The metaphase cells in both female and male root tips showed many polyploid cells. The chromosomes are small, and varied from 2.6 to 3.8 µm, and could not all be distinguished by their length and centromere position. The autosome complement consisted of 8 pairs of metacentric (m) chromosomes and one pair of satellite (SAT) NOR (nucleolus organizer region) - bearing submetacentric chromosomes (sm), ordered in pairs 1–9 according to their length and arm ratio (Fig. 1). The haploid karyotype formula of C. sativa, describing number of each chromosome types, was 8m + 1sm (SAT) + Xm/Ym for male and 8 m + 1sm (SAT) + Xm for female plants.
Distribution of Arabidopsis-type (5′-CCCTAAA-3′) telomeric sequences (small red dots located at the end of the chromosomes) (d). FISH with 45S rDNA (green signals) on male (e) and female (f) metaphase chromosomes. Bicolor FISH to male metaphase (g) with CS-1 subtelomeric repeat (red) and 5S rDNA probe (green). FISH to female metaphase (h) with CS-1 subtelomeric repeat (red). The karyotypes of male (i) and female (j) plants. Bar = 5 µm.
Due to the small size of these chromosomes, it was difficult to obtain high-quality DAPI banding. DAPI-positive bands were seen at the ends of all chromosomes, but not on all arms (Fig. 1a-c). Weak DAPI-positive bands were also detected near the centromere of one pair of NOR-bearing chromosomes and one pair of metacentric chromosomes. In the prometaphase chromosomes, pericentromeric heterochromatin and proximal euchromatin was also visible (Fig. 1b). In male plants, one of the largest chromosomes showed brighter DAPI staining on one heterochromatic arm relative to the other euchromatic arm of the chromosome (Fig. 1a, b). This chromosome was likely the Y chromosome. The second largest chromosome without homologous DAPI positive bands on both subtelomeres was probably the X chromosome. A pair of these chromosomes was detected in female plants.
C. sativa chromosomes were further analyzed by FISH using repetitive DNA probes. Arabidopsis-type telomeric repeats (5′-CCCTAAA-3′) were observed on the termini of all C. sativa chromosomes (Fig. 1d), and no interstitially located signals from telomeric sequences were observed in the material analyzed. The subtelomeric repeat probe (CS-1) showed clear signals in the subtelomeric regions of both arms of all chromosomes in male and female plants, except for the heterochromatic arm of chromosome Y, the NOR-bearing arm of autosomes (see below) and the long arm of some other autosome pairs (Fig. 1g, h). The DAPI positive subtelomeric bands colocalized with CS-1.
FISH with the pTa71 (18S-5,8S-25S rDNA) probe revealed a signal on the NOR-bearing arm of the single chromosome pair of male and female plants (Fig. 1e, f). The size of the signal differed between homologous chromosomes. The pCT4.2 (5S rDNA) probe detected the pericentromeric position of another autosome pair, which carried the CS-1 subtelomeric repeat on both chromosome arms (Fig.1g). Based on these data, the karyotype of male and female plants was constructed (Fig.1i. j).

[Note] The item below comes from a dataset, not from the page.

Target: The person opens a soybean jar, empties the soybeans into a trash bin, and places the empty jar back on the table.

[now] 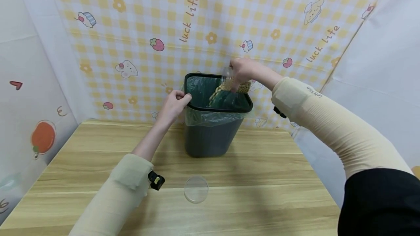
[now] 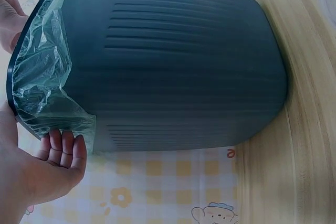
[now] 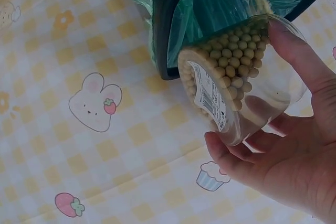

The Y chromosome can be distinguished from all the autosomes by its larger size, the presence of a fully heterochromatic arm and the presence of CS-1 only on the euchromatic chromosome arm (stained less intensely with DAPI, Fig. 2). The largest chromosome was assumed to be the X chromosome, and carries CS-1 subtelomeric repeats on both arms. No morphological or significant size differences were detected between the X chromosome and the autosomes (Fig. 2), and identification of the X on metaphase plates was problematic. The X chromosome was not clearly differentiated from the autosomes because they have a similar size (table 1) and the presence of CS-1 at terminal positions on both arms (Fig. 2). Very precise measurements are needed to identify the X chromosome. Three of the nine pairs of autosomes could be distinguished individually using pTa71 (18S-5, 8S-25S rDNA), pCT4.2 (5S rDNA) and CS-1 probes.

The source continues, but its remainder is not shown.